From the Howard Circuit Court, Merton Stanley, Judge.
Appellant, Bernard A. Moss, was convicted of uttering and delivering a fraudulent check and he appeals.
Affirmed.
Shirley Helms, of Kokomo, for appellant.
Edwin K. Steers, Attorney General and Owen S. Boling, Assistant Attorney General, for appellee.
Appellant was convicted of uttering and delivering of a fraudulent check for which he was sentenced for a period of one to ten years and fined the sum of $25.00.
He appeals from the judgment of conviction and the only question here presented is the sufficiency of the evidence to sustain the trial court's finding of guilty.
Appellant contends the check involved in this case was a post-dated check, and therefore it was not a violation of the fraudulent check statute for him to issue it. The 1. state concedes the well settled rule that a post-dated check, being merely a promise to pay an obligation in the future, is not a violation of the statute. See: Brown v. State (1906), 166 Ind. 85, 76 N.E. 881, 8 Ann. Cases 1068; State v. Ferris (1909), 171 Ind. 562, 86 N.E. 993, 41 L.R.A. (N.S.) 173; Nedderman v. State (1926), 198 Ind. 187, 152 N.E. 800.
Acts of 1927, ch. 201, § 6, p. 576, being Burns' Indiana Statutes § 10-2105 (1956 Replacement).
While it is the well settled rule that this court on appeal will not weigh the evidence, it will review the same to ascertain whether the trial court's finding of guilty is sustained by 2. sufficient evidence, when the question of the sufficiency of the evidence is raised on appeal.
The check introduced in evidence was as follows:
December 16, 1957,
Pay to the order of Mrs. Lodie Vaughn $64.00 THE PERU TRUST COMPANY
(signed) Bernard A. Moss
The briefs do not adequately present the record evidence on the question of whether the check was post-dated or not, and we have gone to the transcript to ascertain the true state of the record. Our search reveals that the evidence on that point was conflicting — the prosecuting witness stating on direct examination appellant gave her the check on December 16 [the same day it was dated], whereas appellant stated he gave it to her approximately nine days prior to that time. At the resumption of the trial some four weeks later, the prosecuting witness stated on cross-examination she didn't then remember whether appellant gave her the check before the 16th or not.

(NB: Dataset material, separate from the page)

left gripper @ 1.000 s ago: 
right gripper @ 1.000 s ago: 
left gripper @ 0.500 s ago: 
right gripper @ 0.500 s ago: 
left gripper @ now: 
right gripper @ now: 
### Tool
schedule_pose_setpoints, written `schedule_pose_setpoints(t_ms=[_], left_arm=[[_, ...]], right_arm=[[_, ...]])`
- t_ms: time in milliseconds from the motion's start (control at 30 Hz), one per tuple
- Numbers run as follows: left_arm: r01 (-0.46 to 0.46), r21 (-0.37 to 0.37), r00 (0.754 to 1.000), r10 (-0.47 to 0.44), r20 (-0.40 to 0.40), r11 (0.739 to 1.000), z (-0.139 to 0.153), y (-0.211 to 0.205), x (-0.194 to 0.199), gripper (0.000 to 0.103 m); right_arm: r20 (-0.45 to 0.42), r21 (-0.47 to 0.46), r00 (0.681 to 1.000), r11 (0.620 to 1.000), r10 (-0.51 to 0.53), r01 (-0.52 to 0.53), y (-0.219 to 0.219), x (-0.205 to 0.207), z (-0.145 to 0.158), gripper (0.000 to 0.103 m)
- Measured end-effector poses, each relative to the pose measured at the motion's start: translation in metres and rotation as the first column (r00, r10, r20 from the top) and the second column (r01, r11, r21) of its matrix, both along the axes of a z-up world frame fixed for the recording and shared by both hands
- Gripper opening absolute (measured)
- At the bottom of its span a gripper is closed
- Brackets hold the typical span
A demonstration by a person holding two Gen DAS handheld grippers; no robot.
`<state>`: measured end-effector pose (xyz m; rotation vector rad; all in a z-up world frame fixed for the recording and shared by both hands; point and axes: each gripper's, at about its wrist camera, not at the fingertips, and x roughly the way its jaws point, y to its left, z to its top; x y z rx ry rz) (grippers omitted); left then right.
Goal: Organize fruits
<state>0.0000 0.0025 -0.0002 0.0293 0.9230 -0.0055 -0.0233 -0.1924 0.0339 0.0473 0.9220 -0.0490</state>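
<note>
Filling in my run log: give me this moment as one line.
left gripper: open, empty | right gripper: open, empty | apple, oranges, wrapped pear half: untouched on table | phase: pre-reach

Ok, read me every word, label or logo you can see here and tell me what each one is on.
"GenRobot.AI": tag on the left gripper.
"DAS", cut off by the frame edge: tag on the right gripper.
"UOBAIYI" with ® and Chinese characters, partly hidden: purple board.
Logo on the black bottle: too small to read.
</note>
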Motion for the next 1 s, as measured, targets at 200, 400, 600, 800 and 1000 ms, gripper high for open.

The evidence was further conflicting as to the contents of a letter appellant testified he gave to the prosecuting witness accompanying the check. Appellant testified this letter (not produced at the trial) stated the check was post-dated, that he "would not have sufficient funds in the bank" and "not to cash it until after December 16, 1959". However, the prosecuting witness's testimony was that appellant in the note had stated "the check was in there [and that] he said he had the money in the bank".
A bank ledger sheet was introduced in evidence showing appellant's checking account not to have had over $17.50 therein at any time from November 25, 1957 to December 31, 1957, although appellant's check called for the payment of $64.00.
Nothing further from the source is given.